# Point heat steady versus transient

> The three-dimensional delta function, $$\delta^{(3)}(\vec{x})$$, is a mathematical tool defined by its integral property, where integrating over a volume $$V$$ yields a result of 1 only if the origin ($$\vec{x}=0$$) is contained within $$V$$, and 0 otherwise. This function is utilized in heat conduction to describe the concentration of an extensive quantity, such as a heat source, precisely located at a single point $$\vec{x}\_0$$, where the source term $$\kappa$$ is given by $$\kappa(\vec{x})=K \delta^{(3)}\left(\vec{x}-\vec{x}\_0\right)$$ for a source releasing heat at rate $K$. Although using the delta function is typically a simplification, it yields reasonably good results when the source size is indistinguishable from a point relative to measurement precision.
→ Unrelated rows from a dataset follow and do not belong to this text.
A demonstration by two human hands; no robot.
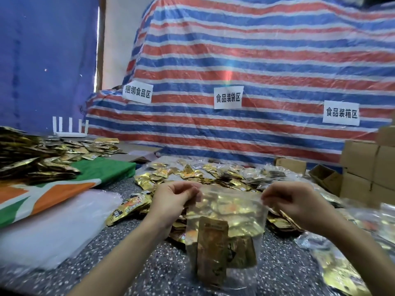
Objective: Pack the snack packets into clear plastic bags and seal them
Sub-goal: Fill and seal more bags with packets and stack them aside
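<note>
A clear plastic bag [226, 210] hangs upright in front of me, above the speckled table [128, 253]. My left hand [173, 199] pinches its top left corner and my right hand [297, 201] pinches its top right corner. Inside the bag stand gold snack packets [212, 246], blurred, at least two of them. Behind and under the bag lies a heap of loose gold snack packets [192, 174]. More packets [130, 207] lie just left of my left hand.
A stack of clear bags [53, 227] lies at the left, beside a green and orange cloth [64, 189] bearing another packet pile [32, 159]. Filled bags [342, 263] lie at the right. Cardboard boxes [363, 167] stand at the far right. A striped tarpaulin [256, 71] with paper labels rises behind.
</note>
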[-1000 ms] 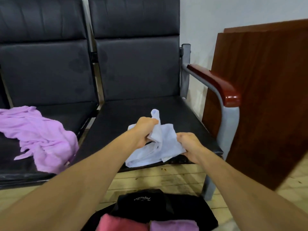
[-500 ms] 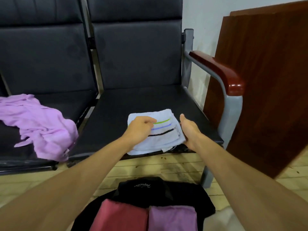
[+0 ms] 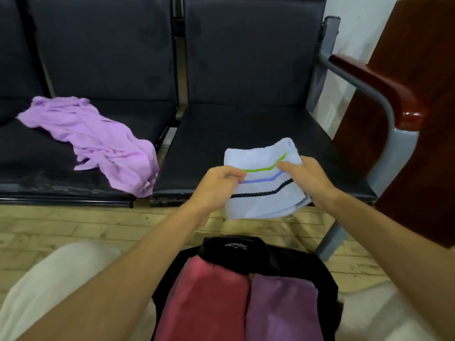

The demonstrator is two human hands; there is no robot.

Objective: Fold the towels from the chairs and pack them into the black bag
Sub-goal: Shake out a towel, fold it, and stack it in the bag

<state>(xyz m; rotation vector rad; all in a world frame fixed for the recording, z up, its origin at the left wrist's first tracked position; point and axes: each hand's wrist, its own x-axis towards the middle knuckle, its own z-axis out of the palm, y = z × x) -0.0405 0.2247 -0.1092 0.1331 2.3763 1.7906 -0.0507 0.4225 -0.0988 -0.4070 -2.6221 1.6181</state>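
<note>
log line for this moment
hands: left hand and right hand hold folded striped towel | black bag: red towel, purple towel inside | chair: lilac towel unfolded

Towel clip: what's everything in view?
striped towel: 1, pale blue, held over right seat's edge
lilac towel: 1, lilac, crumpled on left seat
pink towel: 1, pink, folded in bag, left
purple towel: 1, purple, folded in bag, right
black bag: 1, black, open on floor
chairs: at least 2, black, in row
armrest: 1, reddish, right chair
board: 1, reddish, far right
left hand: 1, pinches striped towel's left side
right hand: 1, pinches its right side
</note>
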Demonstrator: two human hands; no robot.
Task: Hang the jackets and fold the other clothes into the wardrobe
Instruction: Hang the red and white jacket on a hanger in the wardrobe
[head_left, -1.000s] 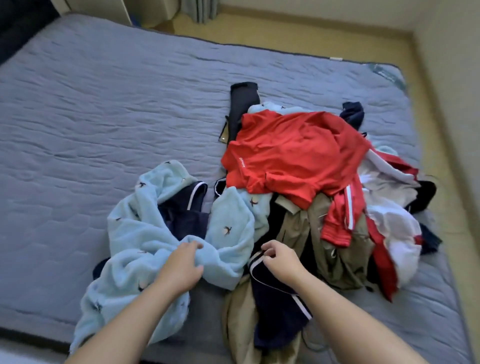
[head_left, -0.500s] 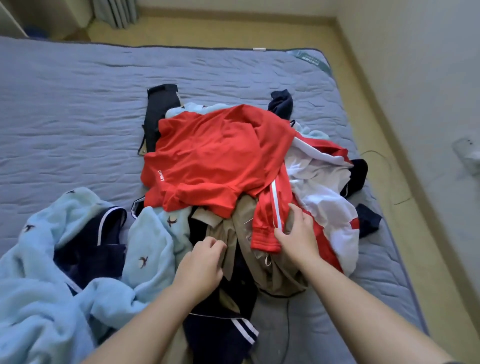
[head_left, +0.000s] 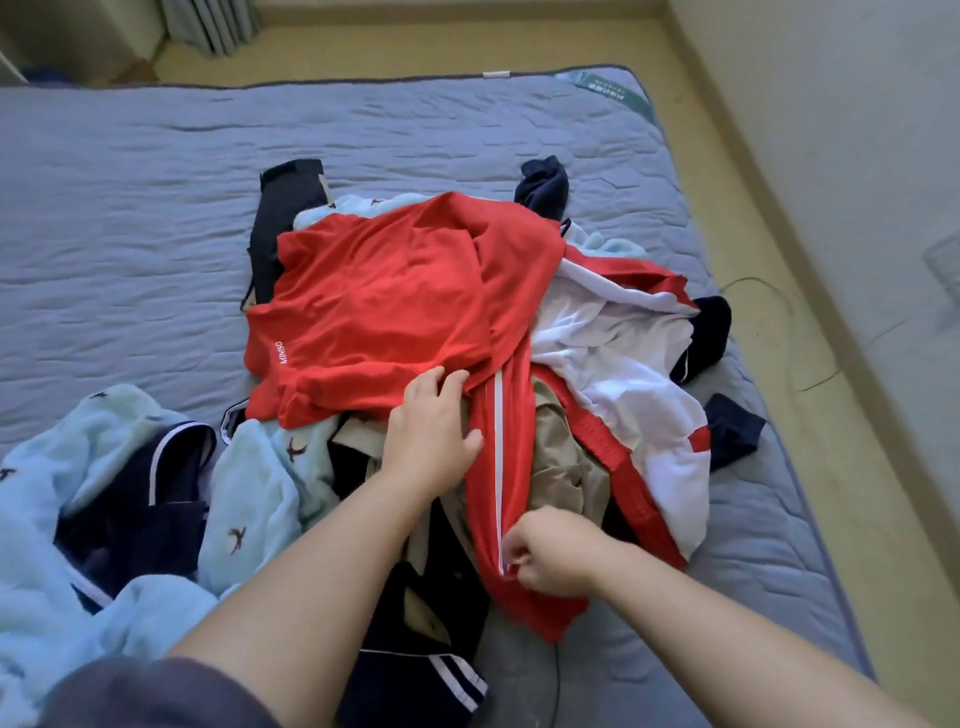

Furthermore, the simulation of these point heat sources reveals two fundamentally different physical behaviors: if the source is continuous (steady state), the system achieves equilibrium and the temperature distribution near the source is classically inversely proportional; however, if the source is an instantaneous pulse (unsteady state), the entire system remains transient as the heat spreads outwards as a thermal wave, causing the temperature at every point to rise, peak, and subsequently decay back to the ambient zero level as the heat fully dissipates.